I have a couple of projects in mind for analysis of chess game positions. They all require collecting a large number of chess games into structured data. This Week in Chess provides records of thousands of games each week. Each week consists of a file in Portable Game Notation (PGN), a plain text format for recording chess games.

I want to analyze hundreds of thousands of games, so step one is to gather the plain text files and parse them using the grammar of of PGN files.

If you just want the code to parse PGN, you can jump over to the GitHub repo. Otherwise, read on.
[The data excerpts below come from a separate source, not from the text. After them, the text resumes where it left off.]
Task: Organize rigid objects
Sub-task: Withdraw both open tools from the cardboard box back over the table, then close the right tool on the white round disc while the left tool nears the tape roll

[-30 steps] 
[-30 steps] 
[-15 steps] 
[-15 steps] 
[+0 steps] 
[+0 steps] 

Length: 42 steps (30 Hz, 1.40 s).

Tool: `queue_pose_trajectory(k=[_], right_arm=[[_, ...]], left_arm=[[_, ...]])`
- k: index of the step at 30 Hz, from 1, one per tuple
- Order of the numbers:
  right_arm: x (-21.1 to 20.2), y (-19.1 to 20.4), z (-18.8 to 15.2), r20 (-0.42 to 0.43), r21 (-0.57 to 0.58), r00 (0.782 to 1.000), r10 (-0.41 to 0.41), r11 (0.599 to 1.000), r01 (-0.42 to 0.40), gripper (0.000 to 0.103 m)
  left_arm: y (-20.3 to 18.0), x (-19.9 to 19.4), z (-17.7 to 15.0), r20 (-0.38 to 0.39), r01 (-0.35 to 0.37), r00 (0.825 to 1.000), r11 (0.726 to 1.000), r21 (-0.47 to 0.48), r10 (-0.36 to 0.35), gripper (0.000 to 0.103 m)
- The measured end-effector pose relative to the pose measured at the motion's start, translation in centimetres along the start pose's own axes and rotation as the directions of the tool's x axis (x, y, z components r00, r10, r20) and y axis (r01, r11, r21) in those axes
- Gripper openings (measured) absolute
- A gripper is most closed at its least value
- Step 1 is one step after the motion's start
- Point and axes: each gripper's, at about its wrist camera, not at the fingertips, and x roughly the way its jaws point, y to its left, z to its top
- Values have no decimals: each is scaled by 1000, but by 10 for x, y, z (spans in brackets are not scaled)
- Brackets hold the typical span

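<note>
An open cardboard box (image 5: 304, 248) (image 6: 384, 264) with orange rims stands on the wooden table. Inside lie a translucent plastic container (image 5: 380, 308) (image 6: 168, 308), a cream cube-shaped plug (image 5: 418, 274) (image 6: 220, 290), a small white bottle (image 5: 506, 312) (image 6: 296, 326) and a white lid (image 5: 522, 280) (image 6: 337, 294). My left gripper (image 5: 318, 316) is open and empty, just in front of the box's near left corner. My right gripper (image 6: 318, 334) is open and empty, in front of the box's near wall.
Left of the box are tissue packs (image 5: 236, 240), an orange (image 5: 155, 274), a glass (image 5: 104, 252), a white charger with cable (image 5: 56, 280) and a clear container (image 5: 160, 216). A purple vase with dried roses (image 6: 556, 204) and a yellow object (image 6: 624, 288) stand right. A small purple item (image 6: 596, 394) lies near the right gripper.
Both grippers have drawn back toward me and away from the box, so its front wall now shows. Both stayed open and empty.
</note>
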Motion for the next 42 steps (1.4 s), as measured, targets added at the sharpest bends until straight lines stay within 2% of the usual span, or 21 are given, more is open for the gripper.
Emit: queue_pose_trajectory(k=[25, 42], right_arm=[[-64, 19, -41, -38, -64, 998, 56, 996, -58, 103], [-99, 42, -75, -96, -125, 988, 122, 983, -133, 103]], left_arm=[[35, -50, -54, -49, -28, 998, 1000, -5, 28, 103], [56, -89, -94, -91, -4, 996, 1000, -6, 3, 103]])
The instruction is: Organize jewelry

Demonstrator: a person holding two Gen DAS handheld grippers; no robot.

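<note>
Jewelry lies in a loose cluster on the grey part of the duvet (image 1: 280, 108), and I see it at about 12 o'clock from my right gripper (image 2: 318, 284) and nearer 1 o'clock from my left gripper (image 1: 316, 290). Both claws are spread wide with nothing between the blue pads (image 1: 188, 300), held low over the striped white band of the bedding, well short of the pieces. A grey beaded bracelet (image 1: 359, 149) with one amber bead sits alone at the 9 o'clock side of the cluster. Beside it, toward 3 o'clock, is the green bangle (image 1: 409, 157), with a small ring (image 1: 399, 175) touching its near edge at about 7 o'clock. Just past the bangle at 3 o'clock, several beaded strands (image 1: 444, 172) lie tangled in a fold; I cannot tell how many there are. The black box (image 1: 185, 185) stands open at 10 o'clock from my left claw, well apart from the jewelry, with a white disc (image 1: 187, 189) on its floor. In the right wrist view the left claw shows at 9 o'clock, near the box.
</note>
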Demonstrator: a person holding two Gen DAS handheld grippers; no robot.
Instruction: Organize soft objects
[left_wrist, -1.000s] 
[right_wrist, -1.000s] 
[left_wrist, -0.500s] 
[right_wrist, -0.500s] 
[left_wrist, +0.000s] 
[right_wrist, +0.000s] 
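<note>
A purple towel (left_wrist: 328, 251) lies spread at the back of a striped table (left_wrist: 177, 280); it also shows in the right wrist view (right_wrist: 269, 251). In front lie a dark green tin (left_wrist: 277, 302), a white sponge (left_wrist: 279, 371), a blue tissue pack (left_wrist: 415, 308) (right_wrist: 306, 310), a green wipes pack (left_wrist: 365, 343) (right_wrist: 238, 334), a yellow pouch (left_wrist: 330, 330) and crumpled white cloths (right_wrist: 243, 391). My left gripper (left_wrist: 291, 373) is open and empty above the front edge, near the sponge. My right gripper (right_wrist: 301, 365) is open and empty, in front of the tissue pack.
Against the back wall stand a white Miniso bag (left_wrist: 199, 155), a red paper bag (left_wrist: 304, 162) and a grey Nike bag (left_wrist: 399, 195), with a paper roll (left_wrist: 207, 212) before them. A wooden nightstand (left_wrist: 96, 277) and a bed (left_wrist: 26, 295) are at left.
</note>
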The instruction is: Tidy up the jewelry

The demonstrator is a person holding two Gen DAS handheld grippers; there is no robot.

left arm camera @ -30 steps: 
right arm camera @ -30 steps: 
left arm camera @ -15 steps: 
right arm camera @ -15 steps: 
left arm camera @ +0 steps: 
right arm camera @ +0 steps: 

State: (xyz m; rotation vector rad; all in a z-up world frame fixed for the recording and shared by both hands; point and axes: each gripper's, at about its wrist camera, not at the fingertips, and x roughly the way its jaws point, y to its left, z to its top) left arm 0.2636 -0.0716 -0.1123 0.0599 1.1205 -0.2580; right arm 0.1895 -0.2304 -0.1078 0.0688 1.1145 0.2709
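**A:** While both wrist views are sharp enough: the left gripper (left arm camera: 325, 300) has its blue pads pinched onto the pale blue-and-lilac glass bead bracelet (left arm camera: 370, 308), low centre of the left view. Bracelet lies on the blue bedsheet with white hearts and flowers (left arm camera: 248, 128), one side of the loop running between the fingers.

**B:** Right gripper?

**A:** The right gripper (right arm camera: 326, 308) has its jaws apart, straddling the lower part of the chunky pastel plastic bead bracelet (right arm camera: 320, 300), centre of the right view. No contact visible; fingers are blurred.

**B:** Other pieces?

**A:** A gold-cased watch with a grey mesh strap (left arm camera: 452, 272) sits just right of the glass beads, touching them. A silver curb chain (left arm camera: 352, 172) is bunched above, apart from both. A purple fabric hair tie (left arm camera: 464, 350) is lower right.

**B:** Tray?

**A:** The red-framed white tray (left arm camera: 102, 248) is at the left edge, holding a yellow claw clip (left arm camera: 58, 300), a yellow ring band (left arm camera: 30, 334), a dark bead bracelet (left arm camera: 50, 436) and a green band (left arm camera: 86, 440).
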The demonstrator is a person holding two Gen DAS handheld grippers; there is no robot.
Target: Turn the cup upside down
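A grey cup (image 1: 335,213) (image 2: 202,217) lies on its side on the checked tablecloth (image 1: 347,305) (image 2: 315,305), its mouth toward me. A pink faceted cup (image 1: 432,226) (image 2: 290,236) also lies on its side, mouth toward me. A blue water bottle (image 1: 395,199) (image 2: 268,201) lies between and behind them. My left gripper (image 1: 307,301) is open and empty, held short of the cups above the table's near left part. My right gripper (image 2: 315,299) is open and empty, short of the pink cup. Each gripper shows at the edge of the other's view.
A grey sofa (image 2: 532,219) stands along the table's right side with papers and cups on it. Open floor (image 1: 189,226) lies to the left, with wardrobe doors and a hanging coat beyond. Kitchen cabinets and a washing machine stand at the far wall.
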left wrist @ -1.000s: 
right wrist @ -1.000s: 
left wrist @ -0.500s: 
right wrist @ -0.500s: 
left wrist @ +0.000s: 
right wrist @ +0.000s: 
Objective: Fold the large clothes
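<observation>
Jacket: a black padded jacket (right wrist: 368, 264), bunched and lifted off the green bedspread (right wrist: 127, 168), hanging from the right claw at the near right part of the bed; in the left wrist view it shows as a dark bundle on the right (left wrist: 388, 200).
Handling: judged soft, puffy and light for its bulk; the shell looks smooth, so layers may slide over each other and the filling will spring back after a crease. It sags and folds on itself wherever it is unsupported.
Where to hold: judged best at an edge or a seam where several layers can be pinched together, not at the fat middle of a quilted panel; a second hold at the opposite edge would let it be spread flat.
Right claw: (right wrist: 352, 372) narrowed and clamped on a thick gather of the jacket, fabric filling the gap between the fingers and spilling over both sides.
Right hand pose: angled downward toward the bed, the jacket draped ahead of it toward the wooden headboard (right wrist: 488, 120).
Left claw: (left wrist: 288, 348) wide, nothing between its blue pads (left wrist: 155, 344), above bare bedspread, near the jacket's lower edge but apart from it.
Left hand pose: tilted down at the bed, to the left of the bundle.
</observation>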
A chess game on a small board framed by two hands and a cup of coffee.
Photo by Sarah Pflug, used under CC0

The Grammar of PGN Files

Lots of text data, PGN included, obeys a “grammar”. The grammar of PGN includes annotations that are pairs of a tag and a string, the moves of the game, and the outcome. The important insight is that there are rules for how that text looks. For instance, this 2021 game between Magnus Carlsen and Jorden Van Foreest:

[Event "83rd Tata Steel Masters"]
[Site "Wijk aan Zee NED"]
[Date "2021.01.19"]
[Round "4.1"]
[White "Van Foreest,Jorden"]
[Black "Carlsen,M"]
[Result "1/2-1/2"]
[WhiteTitle "GM"]
[BlackTitle "GM"]
[WhiteElo "2671"]
[BlackElo "2862"]
[ECO "C78"]
[Opening "Ruy Lopez"]
[Variation "Archangelsk (counterthrust) variation"]
[WhiteFideId "1039784"]
[BlackFideId "1503014"]
[EventDate "2021.01.16"]
1. e4 e5 2. Nf3 Nc6 3. Bb5 a6 4. Ba4 Nf6 5. O-O b5 6. Bb3 Bb7 7. d3 Be7 8. Nc3 O-O 9. a3 Nd4 10. Nxd4 exd4 11. Ne2 c5 12. Bg5 d5 13. Bxf6 Bxf6 14. Bxd5 Bxd5 15. exd5 Qxd5 16. Ng3 c4 17. Re1 Rae8 18. a4 Rxe1+ 19. Qxe1 cxd3 20. cxd3 bxa4 21. Qd1 Qb5 22. Ne4 Be7 23. Qc2 Rb8 24. Rxa4 Qxb2 25. Qxb2 Rxb2 26. g4 Rb6 27. Rxd4 Kf8 28. Rd7 Rg6 29. Kf1 Rxg4 30. Ra7 f5 31. Ng3 g6 32. Rxa6 Rh4 33. Kg2 Rd4 34. Ne2 Rxd3 35. Ng1 Rd7 36. Nf3 Kg7 37. h3 Bf6 38. Kg3 Rb7 39. Kg2 Re7 40. Ra5 Rc7 41. Rd5 Ra7 42. Rb5 Be7 43. Nd4 Rd7 44. Nf3 Rd6 45. Rb7 Kf6 46. Ra7 h6 47. Nh4 Bd8 48. Rh7 Rd2 49. Rxh6 Kg7 50. Rxg6+ Kh7 51. Nf3 Rxf2+ 52. Kxf2 Kxg6 53. Kg2 Kh5 54. Nd4 f4 55. Ne6 Bg5 56. Nxg5 Kxg5 57. Kf3 Kh4 58. Kxf4 Kxh3 1/2-1/2

The annotations appear in brackets, starting with the tag followed by a quoted string. After the annotations, the moves are listed by move number followed by white’s move, then black’s move (in algebraic notation). The last text declares the outcome, 1-0 for white wins, 0-1 for black, and 1/2-1/2 for a draw.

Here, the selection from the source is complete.